━━ Records to use
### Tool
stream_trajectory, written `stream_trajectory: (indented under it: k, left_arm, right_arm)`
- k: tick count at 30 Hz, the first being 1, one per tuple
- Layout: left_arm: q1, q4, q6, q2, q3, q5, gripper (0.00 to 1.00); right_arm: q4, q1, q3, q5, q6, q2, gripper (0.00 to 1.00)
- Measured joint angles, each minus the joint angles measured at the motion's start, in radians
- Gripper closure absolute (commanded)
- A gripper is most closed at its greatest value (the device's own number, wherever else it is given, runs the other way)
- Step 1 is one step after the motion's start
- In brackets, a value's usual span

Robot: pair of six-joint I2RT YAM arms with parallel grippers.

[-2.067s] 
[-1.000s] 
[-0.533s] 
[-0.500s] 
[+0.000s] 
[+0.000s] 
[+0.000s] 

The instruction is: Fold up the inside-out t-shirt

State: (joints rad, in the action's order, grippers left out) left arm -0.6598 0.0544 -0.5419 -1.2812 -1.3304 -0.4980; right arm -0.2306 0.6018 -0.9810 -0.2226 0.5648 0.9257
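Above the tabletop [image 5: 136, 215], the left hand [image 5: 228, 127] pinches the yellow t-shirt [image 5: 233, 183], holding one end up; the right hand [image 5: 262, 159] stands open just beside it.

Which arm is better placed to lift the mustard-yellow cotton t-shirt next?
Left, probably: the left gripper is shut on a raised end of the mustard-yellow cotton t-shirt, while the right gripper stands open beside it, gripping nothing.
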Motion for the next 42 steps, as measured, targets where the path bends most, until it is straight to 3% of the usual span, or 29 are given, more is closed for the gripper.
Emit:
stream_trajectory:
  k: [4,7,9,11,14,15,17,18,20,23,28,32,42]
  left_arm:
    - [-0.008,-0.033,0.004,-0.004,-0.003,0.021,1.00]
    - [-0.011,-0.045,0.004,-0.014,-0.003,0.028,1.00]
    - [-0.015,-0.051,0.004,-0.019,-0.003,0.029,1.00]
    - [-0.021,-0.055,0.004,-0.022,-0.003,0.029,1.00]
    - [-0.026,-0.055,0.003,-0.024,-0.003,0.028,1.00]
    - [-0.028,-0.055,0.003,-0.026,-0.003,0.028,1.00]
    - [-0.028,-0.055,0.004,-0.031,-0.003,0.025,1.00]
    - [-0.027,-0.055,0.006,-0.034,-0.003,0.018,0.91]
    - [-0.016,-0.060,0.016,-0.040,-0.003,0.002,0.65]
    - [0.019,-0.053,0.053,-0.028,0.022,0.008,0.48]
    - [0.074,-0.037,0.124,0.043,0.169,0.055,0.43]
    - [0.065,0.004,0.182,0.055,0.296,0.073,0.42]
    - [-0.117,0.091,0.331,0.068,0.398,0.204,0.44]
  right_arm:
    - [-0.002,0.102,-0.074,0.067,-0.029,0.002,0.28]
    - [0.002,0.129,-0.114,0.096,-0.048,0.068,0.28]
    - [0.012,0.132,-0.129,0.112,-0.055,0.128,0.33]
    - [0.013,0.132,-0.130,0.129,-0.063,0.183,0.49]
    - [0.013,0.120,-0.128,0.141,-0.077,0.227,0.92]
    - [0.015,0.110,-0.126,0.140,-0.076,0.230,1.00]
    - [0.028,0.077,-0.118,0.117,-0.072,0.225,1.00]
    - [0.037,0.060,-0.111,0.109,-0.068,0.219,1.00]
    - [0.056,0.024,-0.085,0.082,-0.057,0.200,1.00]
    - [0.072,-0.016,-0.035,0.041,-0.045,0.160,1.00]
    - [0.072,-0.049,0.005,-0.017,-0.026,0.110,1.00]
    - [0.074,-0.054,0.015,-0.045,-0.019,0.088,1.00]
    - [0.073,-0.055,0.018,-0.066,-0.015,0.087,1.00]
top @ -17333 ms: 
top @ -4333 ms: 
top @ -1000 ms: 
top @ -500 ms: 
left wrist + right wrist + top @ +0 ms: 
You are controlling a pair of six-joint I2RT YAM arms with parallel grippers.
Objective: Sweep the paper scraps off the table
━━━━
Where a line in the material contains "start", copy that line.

Result:
- Measured joint angles, each minus the joint angles measured at the motion's start, in radians
- Step 1 is one step after the motion's start

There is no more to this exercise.